**Problem details**
All of the data below is to be returned unaltered.

━━━ Material for the task ━━━

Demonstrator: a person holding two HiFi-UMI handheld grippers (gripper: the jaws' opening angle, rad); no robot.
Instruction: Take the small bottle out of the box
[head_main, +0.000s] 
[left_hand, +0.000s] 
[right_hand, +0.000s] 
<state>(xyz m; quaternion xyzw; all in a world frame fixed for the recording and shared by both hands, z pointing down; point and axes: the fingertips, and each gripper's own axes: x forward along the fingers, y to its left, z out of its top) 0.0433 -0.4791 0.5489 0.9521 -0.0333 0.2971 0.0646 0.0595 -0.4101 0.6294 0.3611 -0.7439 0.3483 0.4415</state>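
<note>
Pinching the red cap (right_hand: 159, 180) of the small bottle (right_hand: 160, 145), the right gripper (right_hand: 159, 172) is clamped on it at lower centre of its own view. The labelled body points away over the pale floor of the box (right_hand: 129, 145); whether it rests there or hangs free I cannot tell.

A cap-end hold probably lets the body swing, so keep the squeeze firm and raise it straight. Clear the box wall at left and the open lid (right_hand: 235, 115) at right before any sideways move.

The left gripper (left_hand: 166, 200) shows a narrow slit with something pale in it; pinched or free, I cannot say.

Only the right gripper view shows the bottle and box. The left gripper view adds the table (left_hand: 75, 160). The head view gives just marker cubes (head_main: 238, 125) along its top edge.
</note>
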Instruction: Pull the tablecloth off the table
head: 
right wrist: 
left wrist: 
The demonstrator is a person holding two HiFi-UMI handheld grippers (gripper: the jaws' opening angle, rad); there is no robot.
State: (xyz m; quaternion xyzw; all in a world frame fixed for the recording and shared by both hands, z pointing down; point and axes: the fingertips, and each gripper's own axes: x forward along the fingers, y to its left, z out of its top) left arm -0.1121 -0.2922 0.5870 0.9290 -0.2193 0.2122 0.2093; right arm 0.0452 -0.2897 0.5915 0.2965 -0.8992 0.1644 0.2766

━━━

**Task answer**
Demonstrator: a person holding two HiFi-UMI handheld grippers (gripper: the jaws' opening angle, rad); no robot.
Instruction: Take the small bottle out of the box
[head_main, +0.000s] 
[left_hand, +0.000s] 
[right_hand, +0.000s] 
<state>(xyz m; quaternion xyzw; all in a world frame fixed for the recording and shared by both hands, z pointing down; point and axes: the fingertips, and each gripper's own axes: x forward along the fingers, y to its left, z out of its top) 0.0433 -0.4791 0.5489 0.9521 -0.0333 0.2971 0.0646 0.0595 -0.4101 0.6294 0.3611 -0.7439 0.3483 0.4415</state>
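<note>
Pinching the red cap (right_hand: 159, 180) of the small bottle (right_hand: 160, 145), the right gripper (right_hand: 159, 172) is clamped on it at lower centre of its own view. The labelled body points away over the pale floor of the box (right_hand: 129, 145); whether it rests there or hangs free I cannot tell.

A cap-end hold probably lets the body swing, so keep the squeeze firm and raise it straight. Clear the box wall at left and the open lid (right_hand: 235, 115) at right before any sideways move.

The left gripper (left_hand: 166, 200) shows a narrow slit with something pale in it; pinched or free, I cannot say.

Only the right gripper view shows the bottle and box. The left gripper view adds the table (left_hand: 75, 160). The head view gives just marker cubes (head_main: 238, 125) along its top edge.
</note>
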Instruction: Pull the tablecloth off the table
head: 
right wrist: 
left wrist: 
The demonstrator is a person holding two HiFi-UMI handheld grippers (gripper: the jaws' opening angle, rad); there is no robot.
State: (xyz m; quaternion xyzw; all in a world frame fixed for the recording and shared by both hands, z pointing down; point and axes: the fingertips, and each gripper's own axes: x forward along the fingers, y to its left, z out of its top) left arm -0.1121 -0.2922 0.5870 0.9290 -0.2193 0.2122 0.2093; right arm 0.0452 -0.2897 0.5915 0.2965 -0.8992 0.1644 0.2766

The exercise is finished.